Harold looked fixedly again at the forests, but even now he could not
detect the signs which were so plain to the scout.
"You may call me as blind as a bat, Peter," he said with a laugh, "but I
can see nothing. Looking hard I imagine I can see a light mist here and
there, but I believe it is nothing but fancy."
"It's clear enough to me, lad, and to the redskins. What do you
say, chief?"
"Too much men," the Seneca replied sententiously.
For another minute or two he and Peter stood watching the forest, and
then in a few words consulted together as to the best line to follow to
avoid meeting the foe who, to their eyes, swarmed in the forest.
"It's mighty lucky," the hunter said as they turned to descend the hill,
which was covered with trees to its very summit, "that they're white men
and not redskins out in the woods, there.
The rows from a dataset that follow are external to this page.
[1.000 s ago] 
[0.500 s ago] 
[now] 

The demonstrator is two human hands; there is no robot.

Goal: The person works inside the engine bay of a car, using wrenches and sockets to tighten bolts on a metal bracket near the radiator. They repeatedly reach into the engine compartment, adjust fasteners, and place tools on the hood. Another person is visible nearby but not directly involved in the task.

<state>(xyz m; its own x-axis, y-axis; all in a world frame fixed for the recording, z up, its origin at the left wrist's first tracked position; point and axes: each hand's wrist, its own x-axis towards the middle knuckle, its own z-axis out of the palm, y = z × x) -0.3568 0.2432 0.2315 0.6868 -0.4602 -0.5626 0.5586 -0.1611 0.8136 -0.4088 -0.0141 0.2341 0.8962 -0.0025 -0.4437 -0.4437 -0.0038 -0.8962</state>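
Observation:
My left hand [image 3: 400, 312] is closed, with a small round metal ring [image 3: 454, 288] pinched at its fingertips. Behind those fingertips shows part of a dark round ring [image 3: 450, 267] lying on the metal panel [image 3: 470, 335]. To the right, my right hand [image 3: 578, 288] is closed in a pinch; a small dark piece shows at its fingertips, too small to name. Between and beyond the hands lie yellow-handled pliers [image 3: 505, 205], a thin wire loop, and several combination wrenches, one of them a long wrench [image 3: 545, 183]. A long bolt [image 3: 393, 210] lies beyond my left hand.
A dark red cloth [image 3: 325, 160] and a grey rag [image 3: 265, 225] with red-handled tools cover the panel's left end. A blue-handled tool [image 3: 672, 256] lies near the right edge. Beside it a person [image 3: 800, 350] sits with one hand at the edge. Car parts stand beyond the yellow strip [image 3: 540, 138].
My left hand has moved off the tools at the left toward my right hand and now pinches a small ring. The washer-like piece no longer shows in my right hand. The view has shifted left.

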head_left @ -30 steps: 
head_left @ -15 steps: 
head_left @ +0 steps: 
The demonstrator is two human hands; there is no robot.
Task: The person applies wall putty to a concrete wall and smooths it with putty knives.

I don't say that there's not
many frontiersmen who know the way of the woods as well as the redskins.
I do myself, and when it comes to fighting we can lick 'em on their own
ground; but in scouting we aint nowhere--not the best of us. The redskin
seems to have an instinct more like that of an animal than a man. I
don't say as he can smell a man a mile off as a dog can do, but he seems
to know when the enemy's about; his ears can hear noises which we can't;
his eyes see marks on the ground when the keenest-sighted white man sees
nothing.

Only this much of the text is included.